Mark Miklos Partner/Advisor Active Food Safety, LLC Mick is a Partner at Active Food Safety LLC, a consultancy that helps develop effective food safety management programs and tactical tools for food businesses. Prior to joining Active Food Safety in 2020, Mr. Miklos spent seven years at the National Restaurant Association where, as Director, he was responsible for the Association's food safety and quality assurance programming. Prior to the National Restaurant Association, he worked for 18 years with Waffle House Inc. as Vice President of Food Safety and Training, responsible for food safety solutions and implementation at over 1,600 locations in 26 states. He has been active with the Conference for Food Protection (CFP), has served on several National Environmental Health Association (NEHA), National Association of County and City Health Officials (NACCHO), and AFDO committees, and was a charter member of the Food and Drug Administration (FDA) Restaurant Food Safety Partnership workgroup. Mr. Miklos holds bachelor's and master's degrees from the University of South Carolina and is a Certified Professional in Food Safety (CP-FS) through NEHA.
Adrienne Blume (Moderator) Editorial Director Food Safety Magazine Adrienne Blume is Editorial Director of Food Safety Magazine, a BNP Media brand. She has 18+ years of experience in B2B technical media, including the food safety and quality (FSQ) and energy technology sectors. She manages the editorial content for Food Safety Magazine and its podcast, Food Safety Matters, and also serves on the Educational Advisory Board for the annual Food Safety Summit. She keeps a pulse on trends, issues, and regulatory developments in FSQA by attending and moderating sessions at food industry and food safety conferences worldwide.

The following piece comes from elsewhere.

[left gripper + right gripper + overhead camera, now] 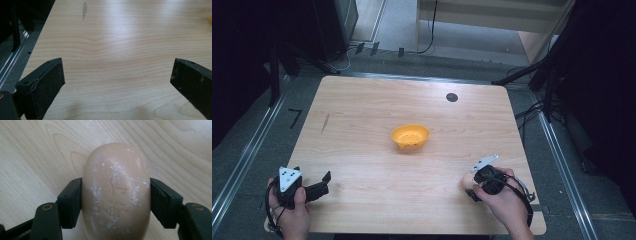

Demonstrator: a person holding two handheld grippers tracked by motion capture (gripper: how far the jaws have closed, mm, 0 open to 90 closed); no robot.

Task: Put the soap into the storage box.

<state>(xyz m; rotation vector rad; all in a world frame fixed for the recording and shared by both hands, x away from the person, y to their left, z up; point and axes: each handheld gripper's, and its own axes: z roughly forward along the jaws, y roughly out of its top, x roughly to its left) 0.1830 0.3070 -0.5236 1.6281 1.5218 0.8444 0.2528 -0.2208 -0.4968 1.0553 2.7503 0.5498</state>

Previously in her career, Ms. Blume launched and led two energy technology publications (H2Tech and Gas Processing & LNG) and a podcast (H2TechTalk) as Editor-in-Chief at Gulf Energy Information in Houston, Texas. She also worked as Managing Editor at Hydrocarbon Publishing Company in Philadelphia, Pennsylvania. She speaks and moderates at technical conferences around the world and is published in several industry journals. Ms. Blume holds an M.A. degree in English and Publishing from Rosemont College in Rosemont, Pennsylvania, as well as B.A. degrees (hons) in English and Anthropology from Webster University in St. Louis, Missouri.